*** SOURCE RECORDS ***
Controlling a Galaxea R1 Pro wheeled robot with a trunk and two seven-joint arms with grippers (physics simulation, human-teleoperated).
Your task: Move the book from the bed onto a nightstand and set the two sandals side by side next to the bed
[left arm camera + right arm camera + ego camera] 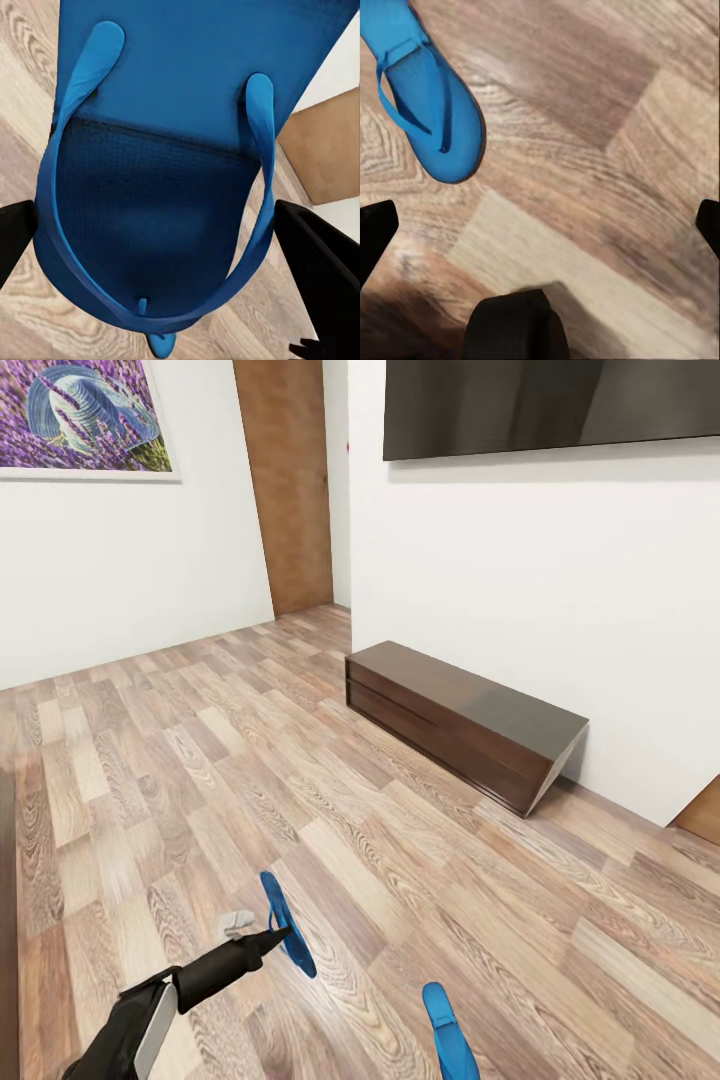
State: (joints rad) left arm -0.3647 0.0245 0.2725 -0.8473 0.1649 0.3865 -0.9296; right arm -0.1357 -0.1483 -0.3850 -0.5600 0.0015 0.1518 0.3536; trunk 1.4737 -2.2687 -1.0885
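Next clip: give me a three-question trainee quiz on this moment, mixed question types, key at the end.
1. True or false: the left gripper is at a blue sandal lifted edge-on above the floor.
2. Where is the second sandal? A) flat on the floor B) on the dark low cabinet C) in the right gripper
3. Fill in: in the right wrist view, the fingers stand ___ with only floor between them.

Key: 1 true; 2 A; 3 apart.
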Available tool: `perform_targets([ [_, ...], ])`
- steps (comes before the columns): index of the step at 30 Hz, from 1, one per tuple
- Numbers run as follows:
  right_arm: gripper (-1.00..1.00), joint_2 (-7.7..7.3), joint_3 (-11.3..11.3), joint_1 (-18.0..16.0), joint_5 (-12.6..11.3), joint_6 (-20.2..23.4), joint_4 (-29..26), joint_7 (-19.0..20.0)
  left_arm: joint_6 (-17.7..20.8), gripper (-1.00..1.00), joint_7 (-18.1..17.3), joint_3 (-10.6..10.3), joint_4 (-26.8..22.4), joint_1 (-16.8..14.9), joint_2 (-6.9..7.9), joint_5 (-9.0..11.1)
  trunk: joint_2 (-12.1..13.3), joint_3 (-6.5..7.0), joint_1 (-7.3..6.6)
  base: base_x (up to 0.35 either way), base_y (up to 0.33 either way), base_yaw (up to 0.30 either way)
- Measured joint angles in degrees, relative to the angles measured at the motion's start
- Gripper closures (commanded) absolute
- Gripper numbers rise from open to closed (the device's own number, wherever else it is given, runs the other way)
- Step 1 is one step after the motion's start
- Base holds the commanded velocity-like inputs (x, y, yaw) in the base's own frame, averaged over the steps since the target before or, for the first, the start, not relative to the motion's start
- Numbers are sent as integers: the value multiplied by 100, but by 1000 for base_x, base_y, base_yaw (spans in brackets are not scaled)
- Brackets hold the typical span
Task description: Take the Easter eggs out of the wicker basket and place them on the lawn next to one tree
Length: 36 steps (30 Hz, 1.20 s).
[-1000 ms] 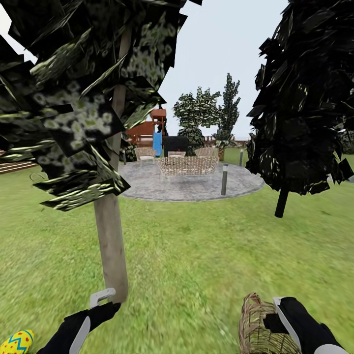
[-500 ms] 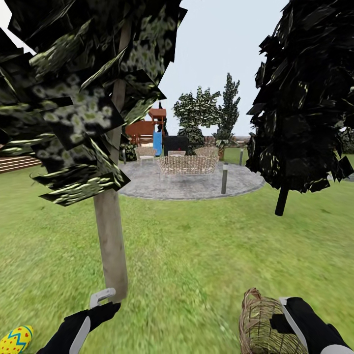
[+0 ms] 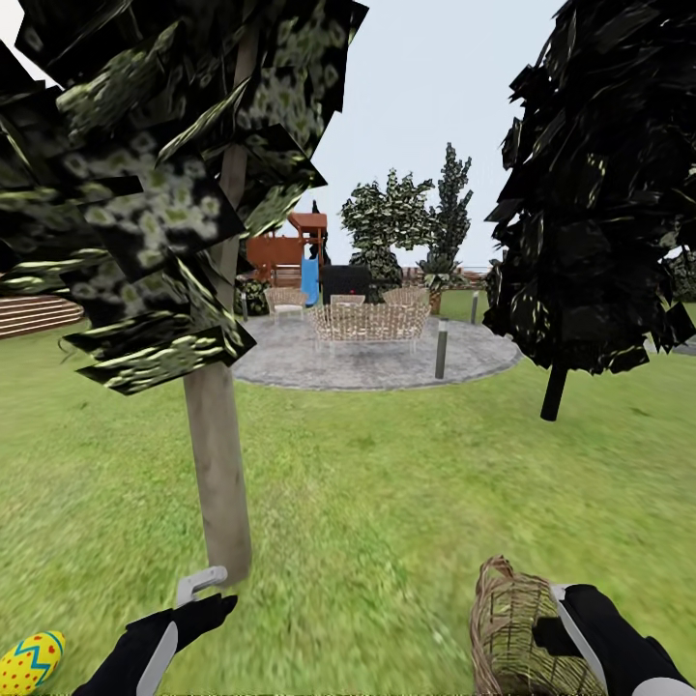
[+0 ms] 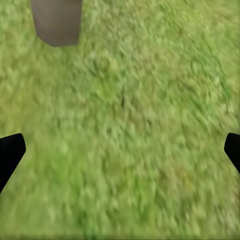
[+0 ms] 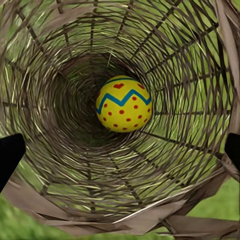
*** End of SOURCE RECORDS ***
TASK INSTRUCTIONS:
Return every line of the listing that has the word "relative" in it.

ANSWER SECTION:
- Measured joint angles in degrees, relative to the angles measured at the motion's start
- Base holds the commanded velocity-like inputs (x, y, yaw) in the base's own frame, averaged over the steps since the target before or, for the first, the start, not relative to the motion's start

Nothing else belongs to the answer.